>>

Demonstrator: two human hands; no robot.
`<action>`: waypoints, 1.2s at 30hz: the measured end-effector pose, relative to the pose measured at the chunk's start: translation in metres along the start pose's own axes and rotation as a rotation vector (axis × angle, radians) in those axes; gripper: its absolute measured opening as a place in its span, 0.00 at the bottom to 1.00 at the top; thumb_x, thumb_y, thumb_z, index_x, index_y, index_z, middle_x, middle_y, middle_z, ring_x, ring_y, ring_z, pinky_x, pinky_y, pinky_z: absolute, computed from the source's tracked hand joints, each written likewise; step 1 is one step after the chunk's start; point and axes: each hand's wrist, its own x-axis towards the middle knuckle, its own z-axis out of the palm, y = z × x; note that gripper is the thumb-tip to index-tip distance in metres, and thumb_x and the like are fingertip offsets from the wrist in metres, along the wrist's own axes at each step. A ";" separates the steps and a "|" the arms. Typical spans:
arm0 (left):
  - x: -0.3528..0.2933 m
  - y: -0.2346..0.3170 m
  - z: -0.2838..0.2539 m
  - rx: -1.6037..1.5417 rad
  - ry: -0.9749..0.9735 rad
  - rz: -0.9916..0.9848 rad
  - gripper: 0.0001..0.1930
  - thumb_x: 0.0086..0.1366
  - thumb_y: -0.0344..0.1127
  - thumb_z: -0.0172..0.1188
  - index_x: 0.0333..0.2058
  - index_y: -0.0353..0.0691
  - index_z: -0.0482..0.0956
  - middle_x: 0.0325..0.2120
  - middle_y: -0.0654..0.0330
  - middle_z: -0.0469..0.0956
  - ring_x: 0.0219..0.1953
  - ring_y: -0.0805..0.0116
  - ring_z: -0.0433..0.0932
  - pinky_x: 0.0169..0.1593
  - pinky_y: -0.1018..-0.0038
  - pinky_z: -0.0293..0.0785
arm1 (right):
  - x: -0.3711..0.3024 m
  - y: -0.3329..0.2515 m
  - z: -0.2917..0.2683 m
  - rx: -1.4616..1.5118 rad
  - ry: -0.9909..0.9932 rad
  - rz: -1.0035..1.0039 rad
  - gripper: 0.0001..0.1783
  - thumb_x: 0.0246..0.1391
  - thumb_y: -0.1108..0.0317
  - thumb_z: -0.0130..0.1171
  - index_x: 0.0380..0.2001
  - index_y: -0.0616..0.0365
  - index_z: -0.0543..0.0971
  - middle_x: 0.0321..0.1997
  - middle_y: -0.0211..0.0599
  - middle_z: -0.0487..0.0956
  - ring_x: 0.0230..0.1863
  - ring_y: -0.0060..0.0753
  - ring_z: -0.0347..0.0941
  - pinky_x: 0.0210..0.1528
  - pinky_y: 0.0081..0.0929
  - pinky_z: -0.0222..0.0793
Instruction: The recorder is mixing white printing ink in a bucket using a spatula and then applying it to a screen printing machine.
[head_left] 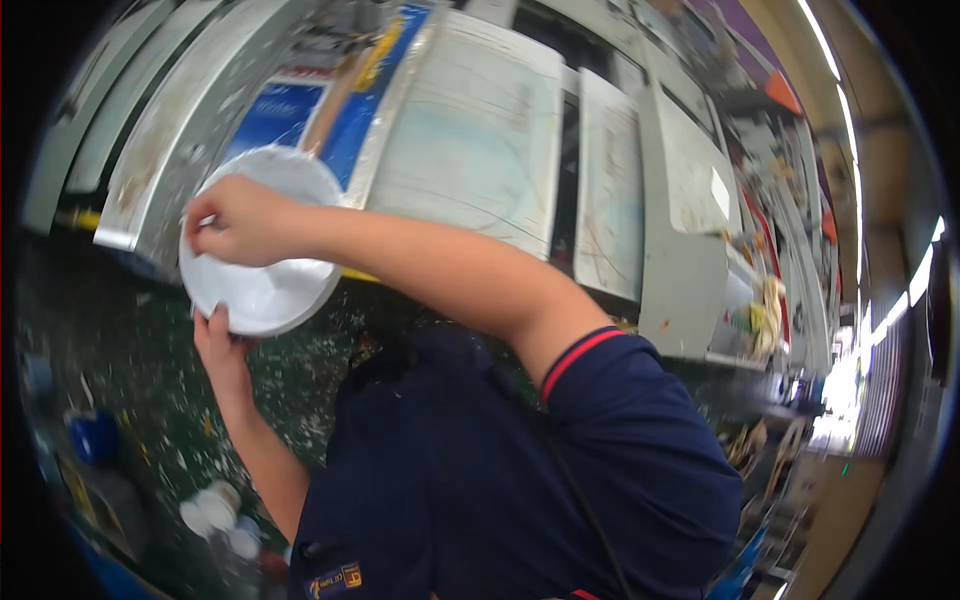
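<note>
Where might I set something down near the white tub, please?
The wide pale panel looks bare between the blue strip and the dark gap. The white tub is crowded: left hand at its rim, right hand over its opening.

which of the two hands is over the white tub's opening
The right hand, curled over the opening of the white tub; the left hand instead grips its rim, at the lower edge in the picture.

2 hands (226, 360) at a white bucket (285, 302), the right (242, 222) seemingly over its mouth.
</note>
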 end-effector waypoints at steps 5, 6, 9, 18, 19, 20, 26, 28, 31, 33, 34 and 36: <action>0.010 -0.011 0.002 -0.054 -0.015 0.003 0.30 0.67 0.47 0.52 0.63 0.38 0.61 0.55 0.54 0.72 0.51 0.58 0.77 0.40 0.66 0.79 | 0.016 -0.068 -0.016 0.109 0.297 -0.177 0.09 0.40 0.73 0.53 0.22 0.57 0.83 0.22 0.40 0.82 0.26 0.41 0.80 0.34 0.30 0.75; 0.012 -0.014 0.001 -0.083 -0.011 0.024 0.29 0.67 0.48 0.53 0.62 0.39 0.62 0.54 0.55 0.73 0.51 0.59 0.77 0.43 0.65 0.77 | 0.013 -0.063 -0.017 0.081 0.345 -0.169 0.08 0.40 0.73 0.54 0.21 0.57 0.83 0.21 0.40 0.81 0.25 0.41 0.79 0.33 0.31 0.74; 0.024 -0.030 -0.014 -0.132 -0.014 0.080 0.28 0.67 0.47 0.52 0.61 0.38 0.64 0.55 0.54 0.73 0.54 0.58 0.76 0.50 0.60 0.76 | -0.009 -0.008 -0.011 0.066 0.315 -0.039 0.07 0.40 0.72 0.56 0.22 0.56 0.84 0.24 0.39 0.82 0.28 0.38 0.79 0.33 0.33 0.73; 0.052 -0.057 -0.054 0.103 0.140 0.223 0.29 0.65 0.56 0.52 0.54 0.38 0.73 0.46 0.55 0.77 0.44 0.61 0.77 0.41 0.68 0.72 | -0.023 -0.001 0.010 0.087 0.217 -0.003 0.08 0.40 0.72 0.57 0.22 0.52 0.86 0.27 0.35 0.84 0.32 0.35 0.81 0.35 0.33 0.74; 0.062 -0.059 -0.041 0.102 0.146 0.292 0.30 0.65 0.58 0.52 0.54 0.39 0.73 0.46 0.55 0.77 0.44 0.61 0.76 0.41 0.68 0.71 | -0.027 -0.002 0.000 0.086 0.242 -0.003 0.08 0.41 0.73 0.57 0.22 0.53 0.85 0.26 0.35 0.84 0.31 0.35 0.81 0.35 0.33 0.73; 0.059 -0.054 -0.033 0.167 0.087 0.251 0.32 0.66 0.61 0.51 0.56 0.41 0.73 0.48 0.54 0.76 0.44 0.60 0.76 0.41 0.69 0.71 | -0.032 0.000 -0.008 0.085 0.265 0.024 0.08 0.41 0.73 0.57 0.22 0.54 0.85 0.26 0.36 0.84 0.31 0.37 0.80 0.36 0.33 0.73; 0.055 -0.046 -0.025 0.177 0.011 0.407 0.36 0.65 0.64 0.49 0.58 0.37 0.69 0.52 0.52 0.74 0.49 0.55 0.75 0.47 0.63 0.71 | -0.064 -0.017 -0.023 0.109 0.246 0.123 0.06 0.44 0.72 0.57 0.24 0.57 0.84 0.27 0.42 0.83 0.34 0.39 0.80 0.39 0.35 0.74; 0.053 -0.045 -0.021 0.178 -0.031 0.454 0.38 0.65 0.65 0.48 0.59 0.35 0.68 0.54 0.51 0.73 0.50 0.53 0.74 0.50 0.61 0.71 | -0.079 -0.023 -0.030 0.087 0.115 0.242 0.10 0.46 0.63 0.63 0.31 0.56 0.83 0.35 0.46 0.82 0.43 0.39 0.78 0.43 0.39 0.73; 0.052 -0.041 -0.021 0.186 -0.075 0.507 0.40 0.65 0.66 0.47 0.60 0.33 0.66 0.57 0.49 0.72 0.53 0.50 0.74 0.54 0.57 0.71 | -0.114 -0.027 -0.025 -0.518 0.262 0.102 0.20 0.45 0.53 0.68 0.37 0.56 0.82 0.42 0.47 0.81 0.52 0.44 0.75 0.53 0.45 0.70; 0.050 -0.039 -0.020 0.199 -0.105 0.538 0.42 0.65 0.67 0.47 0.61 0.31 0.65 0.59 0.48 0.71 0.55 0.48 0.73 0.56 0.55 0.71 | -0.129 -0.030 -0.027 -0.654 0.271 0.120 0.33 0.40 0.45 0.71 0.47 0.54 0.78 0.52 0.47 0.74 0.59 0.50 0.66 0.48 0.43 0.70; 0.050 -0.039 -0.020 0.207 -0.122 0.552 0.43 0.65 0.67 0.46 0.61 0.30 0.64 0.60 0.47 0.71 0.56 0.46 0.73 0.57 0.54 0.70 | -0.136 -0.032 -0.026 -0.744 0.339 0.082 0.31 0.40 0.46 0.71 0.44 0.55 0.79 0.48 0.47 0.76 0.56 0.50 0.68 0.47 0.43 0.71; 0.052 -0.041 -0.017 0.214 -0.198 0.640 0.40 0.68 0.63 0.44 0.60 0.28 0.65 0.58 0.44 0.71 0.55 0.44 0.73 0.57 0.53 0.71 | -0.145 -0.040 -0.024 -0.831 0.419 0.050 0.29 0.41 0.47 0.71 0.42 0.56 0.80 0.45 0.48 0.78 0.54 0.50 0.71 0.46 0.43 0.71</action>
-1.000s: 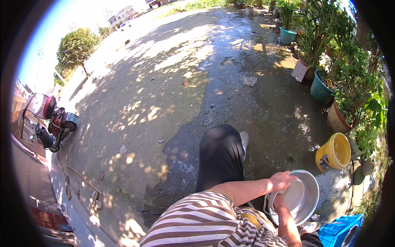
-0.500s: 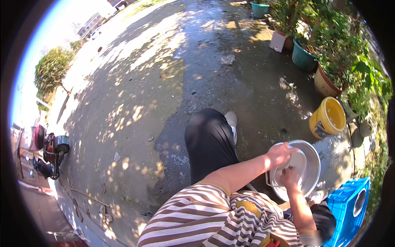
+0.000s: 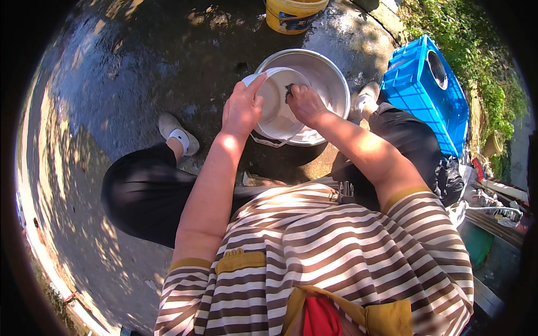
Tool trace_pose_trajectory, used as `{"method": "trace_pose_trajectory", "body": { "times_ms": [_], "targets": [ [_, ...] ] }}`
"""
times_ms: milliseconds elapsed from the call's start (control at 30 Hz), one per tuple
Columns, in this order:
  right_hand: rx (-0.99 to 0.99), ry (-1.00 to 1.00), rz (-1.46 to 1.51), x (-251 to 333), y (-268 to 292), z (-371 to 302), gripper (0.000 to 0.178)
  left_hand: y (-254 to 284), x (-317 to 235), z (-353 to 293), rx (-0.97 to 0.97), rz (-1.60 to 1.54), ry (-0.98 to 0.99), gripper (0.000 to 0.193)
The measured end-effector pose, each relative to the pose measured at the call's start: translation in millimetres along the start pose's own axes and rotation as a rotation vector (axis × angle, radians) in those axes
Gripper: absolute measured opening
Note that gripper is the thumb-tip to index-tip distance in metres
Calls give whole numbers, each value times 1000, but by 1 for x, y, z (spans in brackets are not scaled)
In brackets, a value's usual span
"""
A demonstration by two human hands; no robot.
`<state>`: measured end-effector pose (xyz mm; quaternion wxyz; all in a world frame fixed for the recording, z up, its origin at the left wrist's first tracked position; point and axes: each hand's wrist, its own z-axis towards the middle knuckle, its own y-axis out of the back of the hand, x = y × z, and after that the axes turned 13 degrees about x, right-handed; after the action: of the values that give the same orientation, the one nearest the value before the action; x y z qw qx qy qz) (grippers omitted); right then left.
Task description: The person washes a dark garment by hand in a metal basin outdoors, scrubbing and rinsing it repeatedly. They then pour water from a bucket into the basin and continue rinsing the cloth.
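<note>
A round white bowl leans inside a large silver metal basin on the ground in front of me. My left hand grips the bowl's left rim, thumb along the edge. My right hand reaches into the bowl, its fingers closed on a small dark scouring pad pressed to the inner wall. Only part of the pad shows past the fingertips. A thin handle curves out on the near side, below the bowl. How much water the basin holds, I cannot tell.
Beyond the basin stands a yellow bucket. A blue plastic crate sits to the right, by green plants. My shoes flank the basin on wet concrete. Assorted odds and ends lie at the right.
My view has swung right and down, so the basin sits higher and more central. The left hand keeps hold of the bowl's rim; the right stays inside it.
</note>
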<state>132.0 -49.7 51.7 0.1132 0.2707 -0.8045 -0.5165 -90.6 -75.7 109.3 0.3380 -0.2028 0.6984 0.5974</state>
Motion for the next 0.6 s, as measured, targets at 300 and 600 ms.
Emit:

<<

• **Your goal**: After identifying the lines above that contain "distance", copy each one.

• **The answer**:
`<action>`: waypoints, 1.2s at 30hz: the measured end-effector pose, relative to the pose measured at the chunk's start: translation in metres along the start pose's own axes and rotation as a rotation vector (axis × angle, radians) in those axes; gripper: its absolute measured opening as a place in its span, 0.00 at the bottom to 1.00 at the top; thumb_x, thumb_y, thumb_z, index_x, index_y, index_z, middle_x, middle_y, middle_z, ring_x, ring_y, ring_z, pinky_x, pinky_y, pinky_z: absolute, computed from the source's tracked hand joints, each written likewise; step 1 is one step after the chunk's start; point and axes: each hand's wrist, its own x-axis towards the middle knuckle, its own z-axis out of the palm, y = z × x; note that gripper is the thumb-tip to index-tip distance in metres, and thumb_x and the like are fingertip offsets from the wrist in metres, along the wrist's own axes at each step. A ";" separates the steps and a "|" the arms. Typical spans:
Note that gripper is the thumb-tip to index-tip distance in metres

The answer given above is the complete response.